В 50—60-е годы пришла на смену иная стилистика, где мизансцена обрела гораздо большую сложность и подвижность, где камера следит за перемещением актера, в зависимости от необходимости включает в кадр всю площадку сцены или фиксирует внимание на чьем-то одном лице — одним словом, монтаж сцены вмещен внутрь кадра, все как бы смонтировано уже в самый момент съемки (естественно, и такой метод не исключает монтажа, до-съемок крупных планов и т. п.). Фильмы Феллини очень часто построены таким образом. Но, в принципе, и этот метод есть лишь модификация первого, его усовершенствование, вызванное развитием киноязыка. И тут и там мизансцена разведена заранее, отрепетирована, любой из актеров (в идеале) точно знает, что и как он должен сказать и сделать.
Пожалуй, именно с французской “новой волной”, с Трюффо, с Годаром в кино пришла новая эстетика — эстетика случайности. Взрыв документализма, происшедший в послевоенном кинематографе, принес на экран аромат непреднамеренности, свободы, импровизации, “хэппенинга”.
Вот, кстати, проблема, выдвинутая в связи с этим Франсуа Трюффо: “Один из наиболее интересных вопросов: следует ли продолжать делать вид, что рассказываешь хорошо придуманную историю, которая должна представлять интерес как для кинематографа, так и для зрителей. Либо, наоборот: следует признать, что выбрасываешь на экран черновик фильма, родившегося в мечтах, который помогает нам, то есть людям, продвинуться в развитии не только искусства, но и в познании человеческого существа”. Сам Трюффо считает этот вопрос нерешенным. И действительно, возможен и тот и другой путь.
Ни в одной из своих картин я не повторял метода съемки. “Первый учитель” снимался жестко — имеется в виду не только жестко фиксированная точка камеры, но и то, что с актерами все было отрепетировано до мелочей. В “Дворянском гнезде” мы “шалили”, как бы дурачились слегка — хотелось, чтобы и в актерской игре была легкость, акварельность тона сродни стилистике картины. В “Дяде Ване” мы бесконечно анализировали с артистами каждый поступок, каждый нюанс поведения. “Асино счастье” снималось методом провокаций, импровизаций на площадке, где и режиссер и оператор лишь в самых общих чертах могли представить, что сейчас произойдет перед камерой. Да и актер тоже нередко не знал сам, как поведет себя в момент съемки. А иные и вовсе не знали, что в данный момент их снимают.

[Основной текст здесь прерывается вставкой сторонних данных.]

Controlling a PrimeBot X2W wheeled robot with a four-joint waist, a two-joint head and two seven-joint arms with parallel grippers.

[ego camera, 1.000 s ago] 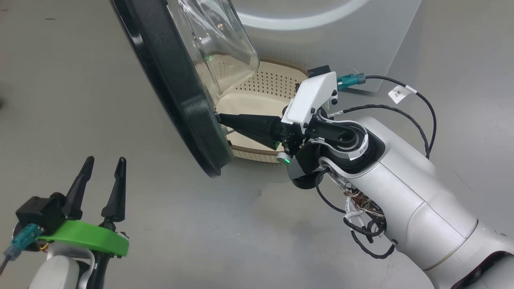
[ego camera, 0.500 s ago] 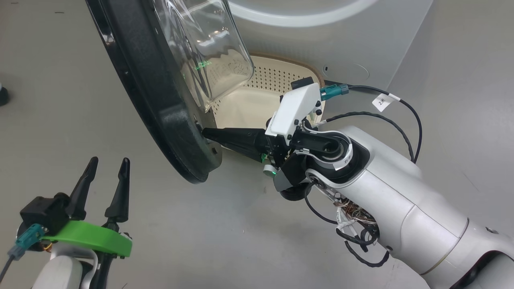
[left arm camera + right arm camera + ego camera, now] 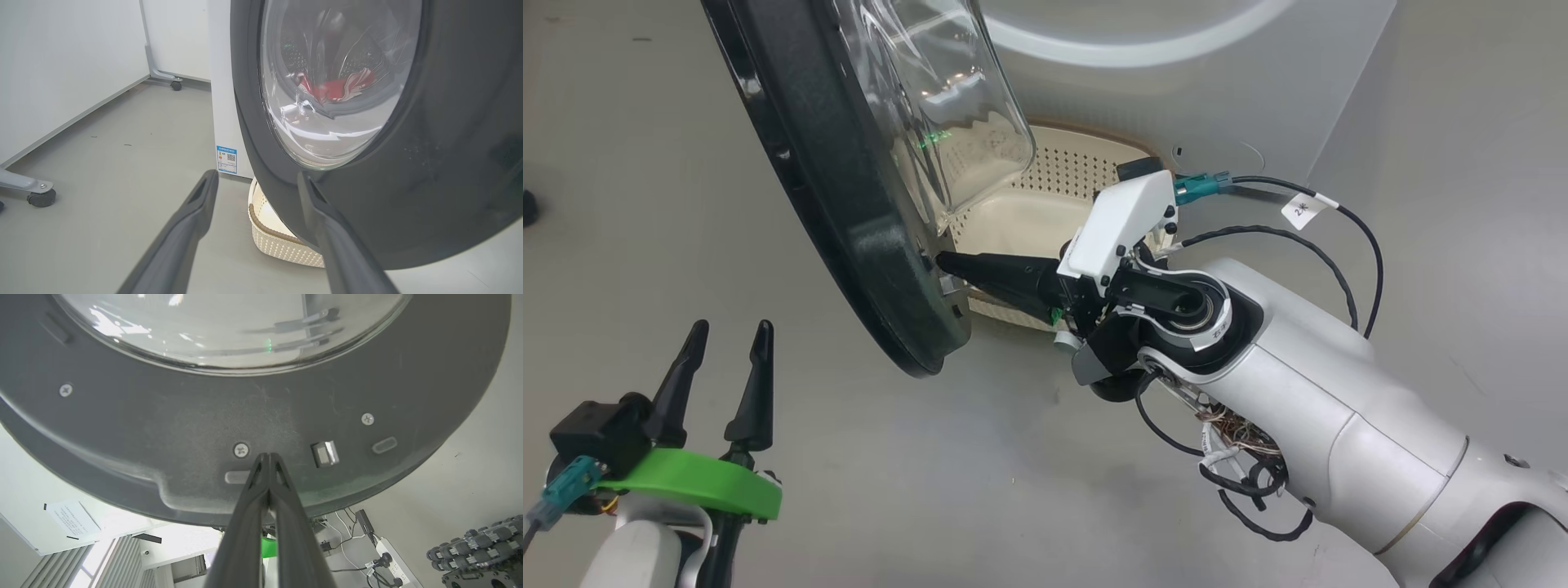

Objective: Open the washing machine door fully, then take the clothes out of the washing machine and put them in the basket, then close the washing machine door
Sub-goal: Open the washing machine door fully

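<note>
One white washing machine (image 3: 1192,90) fills the top of the head view, its front facing the robot. Its door (image 3: 849,204) stands swung out at an angle, black rim toward the left and the bulging glass bowl toward the machine. On the grey floor (image 3: 1013,457), just before the machine and partly under the door, sits the cream basket (image 3: 1054,175); what shows of its inside holds nothing.

The right gripper (image 3: 943,263) reaches across the basket to the door's inner face. In the right wrist view its two fingers are pressed together with nothing between them, tips (image 3: 265,456) touching the textured black rim just beside a screw (image 3: 241,449).

The left gripper (image 3: 730,331) hangs low at the left, well apart from the door, fingers spread and empty.

In the left wrist view the red clothes (image 3: 335,87) lie in the drum, seen through the door glass, and a small blue label (image 3: 226,159) sits on the machine's lower front.
</note>
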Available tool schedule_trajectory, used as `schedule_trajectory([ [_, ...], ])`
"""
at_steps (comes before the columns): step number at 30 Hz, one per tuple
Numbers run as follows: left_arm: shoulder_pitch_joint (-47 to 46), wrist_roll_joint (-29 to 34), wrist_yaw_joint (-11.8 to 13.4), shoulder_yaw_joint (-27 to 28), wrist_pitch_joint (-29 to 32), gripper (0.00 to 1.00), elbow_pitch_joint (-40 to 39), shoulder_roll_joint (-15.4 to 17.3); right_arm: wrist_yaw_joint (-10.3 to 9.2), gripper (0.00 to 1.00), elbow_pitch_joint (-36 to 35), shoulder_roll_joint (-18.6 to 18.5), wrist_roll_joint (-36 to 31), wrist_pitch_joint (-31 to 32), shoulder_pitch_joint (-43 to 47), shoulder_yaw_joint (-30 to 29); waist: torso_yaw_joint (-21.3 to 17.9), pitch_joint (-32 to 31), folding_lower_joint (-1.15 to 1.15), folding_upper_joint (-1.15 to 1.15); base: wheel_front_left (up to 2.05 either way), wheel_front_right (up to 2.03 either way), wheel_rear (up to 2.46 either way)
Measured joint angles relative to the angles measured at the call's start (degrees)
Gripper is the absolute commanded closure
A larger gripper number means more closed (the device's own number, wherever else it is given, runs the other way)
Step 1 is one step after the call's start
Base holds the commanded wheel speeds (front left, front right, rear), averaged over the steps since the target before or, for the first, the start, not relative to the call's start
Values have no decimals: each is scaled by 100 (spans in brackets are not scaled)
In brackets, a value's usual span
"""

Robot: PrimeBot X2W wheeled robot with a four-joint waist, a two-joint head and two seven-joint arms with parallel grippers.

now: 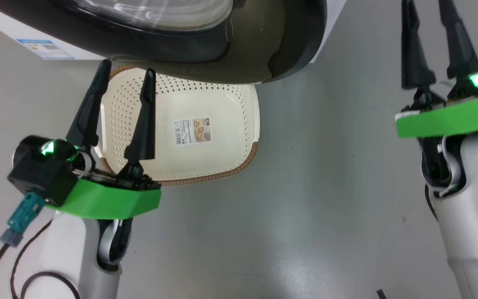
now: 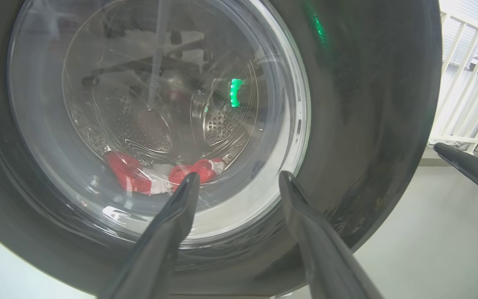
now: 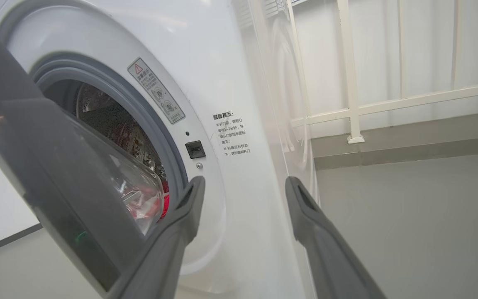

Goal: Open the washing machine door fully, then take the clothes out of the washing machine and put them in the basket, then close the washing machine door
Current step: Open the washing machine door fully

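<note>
Grey glossy floor [image 1: 305, 207] — basket [image 1: 226, 160] on it (white railing [image 3: 349, 83] behind).

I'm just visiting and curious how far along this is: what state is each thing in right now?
washing machine door: partly open, not fully.
clothes: inside the washing machine.
basket: empty, on the floor, partly under the door.
left tool: open, empty.
right tool: open, empty.

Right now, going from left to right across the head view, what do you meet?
blue label → left pincer → basket → grey floor → right pincer
</note>
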Motion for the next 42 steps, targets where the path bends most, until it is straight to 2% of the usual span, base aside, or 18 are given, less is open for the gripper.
schedule_trajectory([
  [9, 1, 43, 0, 121, 0, 0, -77, -49, 1, 0, -948, 312, -909, -1, 670, -767, -6, -13, 0, 0, 0, 0, 0],
  [17, 2, 85, 0, 214, 0, 0, -140, -76, 1, 0, -1575, 431, -1459, -2, 1218, -856, -16, 21, 0, 0, 0, 0, 0],
  [38, 2, 127, 0, 211, 0, 0, -138, -97, 1, 0, -1657, 447, -1333, -1, 1505, -723, -34, 31, -1, 0, 0, 0, 0],
  [39, 2, 127, 0, 207, 0, 0, -136, -98, 1, 25, -1657, 447, -1333, -1, 1505, -722, -31, 28, 0, 0, 0, 0, 0],
  [41, 2, 129, 0, 200, 0, 0, -133, -98, 1, 96, -1653, 447, -1301, -1, 1505, -716, -25, 22, -1, 0, 0, 0, 0],
  [42, 2, 129, 0, 198, 0, 0, -132, -98, 1, 100, -1652, 447, -1279, -2, 1505, -706, -22, 17, 0, 0, 0, 0, 0],
])
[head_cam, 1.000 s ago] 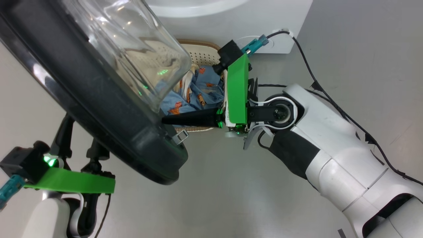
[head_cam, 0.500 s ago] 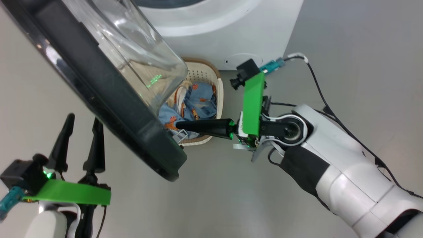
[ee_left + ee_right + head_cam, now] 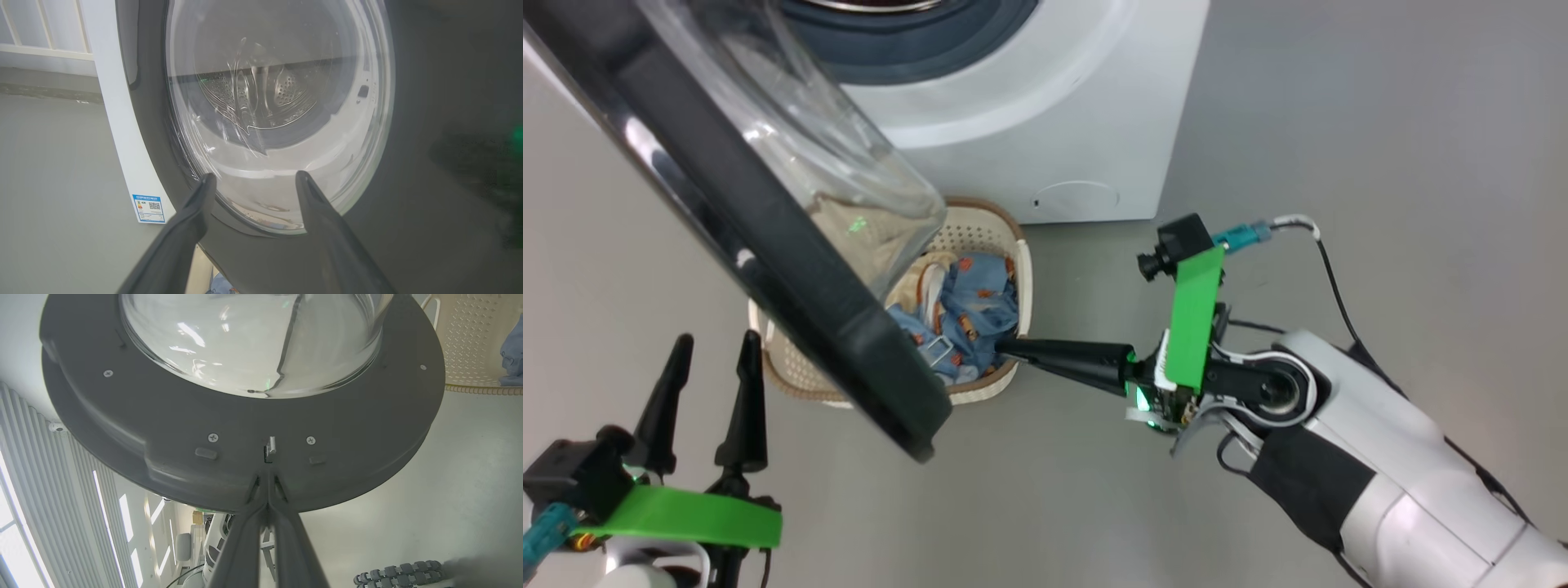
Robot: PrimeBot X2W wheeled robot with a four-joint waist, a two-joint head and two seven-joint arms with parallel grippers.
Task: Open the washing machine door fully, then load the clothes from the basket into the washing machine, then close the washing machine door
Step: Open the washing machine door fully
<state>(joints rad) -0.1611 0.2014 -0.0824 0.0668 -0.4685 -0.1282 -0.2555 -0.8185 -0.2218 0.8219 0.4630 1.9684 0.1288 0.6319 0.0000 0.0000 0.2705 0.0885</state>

Лет десять или больше того назад мы с Андреем Тарковским размышляли на тему: “Что такое киномизансцена?”. В этом вопросе наша позиция исходила из стремления полемизировать с Эйзенштейном, утверждавшим, что мизансцена должна выражать смысл происходящего в кадре. В самом примитивном изложении: если на экране царь и подданные, то царь должен возвышаться над ними; если царь унижен, то он соответственно должен быть ниже их. Эйзенштейну в этом смысле был свойствен художнический экстремизм, он любил доводить принцип до абсолюта. Он даже заранее рисовал будущий кадр на бумаге, не боясь засушить его.
Мы решили, что надо разрушить эту формальную схему. Мизансцена не должна нести никакого априорного смысла — она должна быть красивой по пластике, свободной, запоминающейся. В известной мере этот принцип был проведен Тарковским в “Ивановом детстве”. Сейчас, после более чем десятилетнего опыта работы в кино, я понимаю, что и эйзенштейновская мизансцена и наша, как мы тогда ее понимали, плод теоретизирования, отвлеченного от своего экранного, чувственно воспринимаемого результата.
Беда многих режиссеров, в том числе и документалистов, что они не могут освободиться от красиво придуманного кадра, от эффектной мизансцены. Скажем, пришла в голову замечательная мысль снять сцену через колесо телеги или через трещины разбитого стекла, и человек уже не может оторваться от своей находки. Он уже не думает о том, какое чувство вызовет такой кадр на экране, нужно ли оно для его рассказа.
В “Асином счастье” я впервые для себя решился отказаться от мизансцены, перестал мыслить кадрами. Многие сцены снимались спонтанно, скрытой камерой, без всяких заданных актеру мизансцен. Но и это не был некий “абстракционизм” (в противовес “формализму”). Случайность мизансцены была лишь поверхностной видимостью таковой. Ведь мизансцена диктовалась сутью действия, теми чувствами, которые переживали актеры перед камерой. Они двигались по велению своей души, и это движение отливалось в мизансцену, так или иначе отражавшую их состояние. Стихийность и логика были здесь заодно.